Change batch_size to 32. If you don't do this, the loss function will stall out and you won't get anywhere:

model.fit(network_input, network_output, epochs=200, batch_size=32, callbacks=callbacks_list)

You can also go to lines 95, 97, and 100, where you will find the following line of code repeated:

model.add(Dropout(0.3))

I reduced this from 0.3 to 0.2 on all 3 lines. I have no idea what I'm doing, so I don't know if it actually made any meaningful difference.

The big time saver was configuring tensorflow to work with my computer's GPU. This was a pain in the ass, but worth it. As of the time I'm writing this, the following does NOT work on Python 3.7, so use 3.6.

Open your command prompt as administrator and execute this:

pip uninstall tensorflow

If you hadn't installed it yet, then it will obviously tell you that. Then execute this:

pip install tensorflow-gpu

This gave me version 1.13. Then, you need to go to nVidia's website and download a couple things (you can just search them on Google). You'll have to sign up for an account and membership, but it's free and doesn't take that long. The first thing you need to install is CUDA 9.0. If you want to also spend 6 hours troubleshooting, get a different version. If you want it to just work, get version 9.0.

It will install to a directory in program files called 'nVidia GPU Computing Toolkit.' You have to include this new directory in your PATH environment variable. This is easy. If you don't know how to do it, there are a ton of guides... it takes like 10 seconds.

Once you've done that, open the nVidia GPU Computing Toolkit folder and leave it open. Then you need to get cuDNN v7.0.5. When you finally get to the page, you won't immediately see the download. Ctrl+F for the word "archive" to find the link which expands the page and will let you navigate to the download for this.

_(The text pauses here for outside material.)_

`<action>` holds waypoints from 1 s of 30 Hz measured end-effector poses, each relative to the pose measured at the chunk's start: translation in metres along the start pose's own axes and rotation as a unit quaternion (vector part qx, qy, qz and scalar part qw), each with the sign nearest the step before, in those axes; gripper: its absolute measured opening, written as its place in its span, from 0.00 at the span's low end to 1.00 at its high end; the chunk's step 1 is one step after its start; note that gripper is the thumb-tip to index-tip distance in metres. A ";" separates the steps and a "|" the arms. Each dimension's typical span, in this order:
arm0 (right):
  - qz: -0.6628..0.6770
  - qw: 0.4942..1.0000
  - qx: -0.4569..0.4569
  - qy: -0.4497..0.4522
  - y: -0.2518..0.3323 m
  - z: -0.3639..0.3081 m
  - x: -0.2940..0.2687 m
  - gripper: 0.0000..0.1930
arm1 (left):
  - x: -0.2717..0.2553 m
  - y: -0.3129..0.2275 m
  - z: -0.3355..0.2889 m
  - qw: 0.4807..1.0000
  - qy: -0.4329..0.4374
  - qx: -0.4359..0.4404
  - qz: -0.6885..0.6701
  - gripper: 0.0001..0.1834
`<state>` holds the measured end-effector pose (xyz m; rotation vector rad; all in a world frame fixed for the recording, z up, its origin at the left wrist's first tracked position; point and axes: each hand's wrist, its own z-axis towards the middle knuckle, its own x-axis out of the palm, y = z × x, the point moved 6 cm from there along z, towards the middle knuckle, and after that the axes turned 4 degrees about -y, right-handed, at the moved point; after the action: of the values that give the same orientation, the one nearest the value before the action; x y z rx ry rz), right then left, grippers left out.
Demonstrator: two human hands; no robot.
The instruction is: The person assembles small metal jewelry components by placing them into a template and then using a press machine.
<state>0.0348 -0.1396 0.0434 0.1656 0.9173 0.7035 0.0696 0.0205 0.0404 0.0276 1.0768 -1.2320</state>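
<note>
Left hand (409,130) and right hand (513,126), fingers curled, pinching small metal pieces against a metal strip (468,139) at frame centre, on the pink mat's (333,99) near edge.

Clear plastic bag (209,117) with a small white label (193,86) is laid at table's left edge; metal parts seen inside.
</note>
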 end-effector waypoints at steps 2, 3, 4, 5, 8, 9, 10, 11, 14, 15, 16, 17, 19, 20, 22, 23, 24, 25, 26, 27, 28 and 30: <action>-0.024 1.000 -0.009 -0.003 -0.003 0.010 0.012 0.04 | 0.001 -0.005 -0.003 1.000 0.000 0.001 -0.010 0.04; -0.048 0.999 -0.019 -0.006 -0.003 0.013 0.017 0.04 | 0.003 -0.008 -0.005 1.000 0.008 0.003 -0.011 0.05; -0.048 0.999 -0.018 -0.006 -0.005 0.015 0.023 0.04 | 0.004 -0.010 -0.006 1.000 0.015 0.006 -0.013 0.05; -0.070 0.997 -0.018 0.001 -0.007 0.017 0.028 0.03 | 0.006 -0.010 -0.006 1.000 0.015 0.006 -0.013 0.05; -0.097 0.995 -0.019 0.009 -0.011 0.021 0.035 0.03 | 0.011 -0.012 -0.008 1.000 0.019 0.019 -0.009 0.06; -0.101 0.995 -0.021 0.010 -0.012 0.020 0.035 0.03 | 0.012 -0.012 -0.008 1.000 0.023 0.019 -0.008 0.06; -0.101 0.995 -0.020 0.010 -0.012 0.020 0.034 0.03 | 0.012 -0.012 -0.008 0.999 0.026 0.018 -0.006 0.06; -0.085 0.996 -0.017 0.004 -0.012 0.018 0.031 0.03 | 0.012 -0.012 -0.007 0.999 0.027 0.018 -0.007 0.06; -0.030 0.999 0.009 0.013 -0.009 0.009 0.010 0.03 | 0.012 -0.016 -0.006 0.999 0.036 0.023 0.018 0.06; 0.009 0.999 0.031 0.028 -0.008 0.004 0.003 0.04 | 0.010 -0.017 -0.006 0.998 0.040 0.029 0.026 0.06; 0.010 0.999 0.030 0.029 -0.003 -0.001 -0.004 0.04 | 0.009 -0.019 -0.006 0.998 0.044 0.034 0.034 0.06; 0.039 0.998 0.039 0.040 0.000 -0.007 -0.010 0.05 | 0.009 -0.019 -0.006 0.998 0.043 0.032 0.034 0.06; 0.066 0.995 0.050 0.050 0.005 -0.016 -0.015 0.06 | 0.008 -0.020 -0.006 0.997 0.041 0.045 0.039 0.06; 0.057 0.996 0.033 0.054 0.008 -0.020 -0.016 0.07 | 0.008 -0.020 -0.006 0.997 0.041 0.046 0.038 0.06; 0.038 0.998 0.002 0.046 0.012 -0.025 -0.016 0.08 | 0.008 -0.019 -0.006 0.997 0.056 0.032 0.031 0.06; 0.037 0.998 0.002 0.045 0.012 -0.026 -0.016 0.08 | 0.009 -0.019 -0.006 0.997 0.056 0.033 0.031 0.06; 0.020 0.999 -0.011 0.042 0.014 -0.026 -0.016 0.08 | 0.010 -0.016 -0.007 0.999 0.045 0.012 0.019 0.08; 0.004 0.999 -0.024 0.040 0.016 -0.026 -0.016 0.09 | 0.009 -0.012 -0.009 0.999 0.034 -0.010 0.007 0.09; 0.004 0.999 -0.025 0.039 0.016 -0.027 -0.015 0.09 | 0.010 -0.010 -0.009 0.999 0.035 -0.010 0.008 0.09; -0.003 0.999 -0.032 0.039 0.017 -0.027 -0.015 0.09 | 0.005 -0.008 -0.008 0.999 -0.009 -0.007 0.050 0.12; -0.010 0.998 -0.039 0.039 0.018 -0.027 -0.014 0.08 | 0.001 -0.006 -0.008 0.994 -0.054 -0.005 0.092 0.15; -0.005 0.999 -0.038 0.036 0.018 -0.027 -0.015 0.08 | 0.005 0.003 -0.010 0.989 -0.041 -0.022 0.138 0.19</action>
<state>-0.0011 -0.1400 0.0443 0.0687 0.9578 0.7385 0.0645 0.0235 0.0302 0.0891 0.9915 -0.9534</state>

Once cuDNN is done downloading, you have to copy the contents within the cuDNN folder into the corresponding folders in your nVidia GPU Computing Toolkit folder. You can't just add the cuDNN folder to your environment variable. The file in cuDNN's "bin" folder needs to go into the nVidia GPU Computing Toolkit "bin" folder. The file in cuDNN's "include" folder needs to go into the nVidia GPU Computing Toolkit's "include" folder, and so on for the last of the three folders in the cuDNN folder. Example: https://masoncusack.github.io/blog/assets/img/postimgs/tfgpu-getting-started/bintobin.gif

I'm using a GTX860 in my laptop and went from about 1h5m per epoch to about 15 minutes per epoch (this was before I adjusted the data). Once I trimmed down the number of midi files, each epoch took about 30 seconds.

Note that there is a delicate balance between versions. Tensorflow 1.13, CUDA 9.0, cuDNN 7.0.5. If you step a single toe out of line, the errors will haunt your dreams for eternity. If for whatever reason you get a different version of Tensorflow, you can navigate to build-info.py (or something very similar to that), open it, and see what versions of these it's expecting you to use. Your debugger should give you the file path for it. Otherwise, you'll have to navigate to your python directory, then to your tensorflow directory, to find it.

As far as the results it generates, I'm impressed. I have always had a pretty good ear, and can hear harmonies and chord progressions that aren't actually there. This program comes up with stuff I never would have thought of. I'm pretty excited to compose an accompaniment for some of the melodies it generated.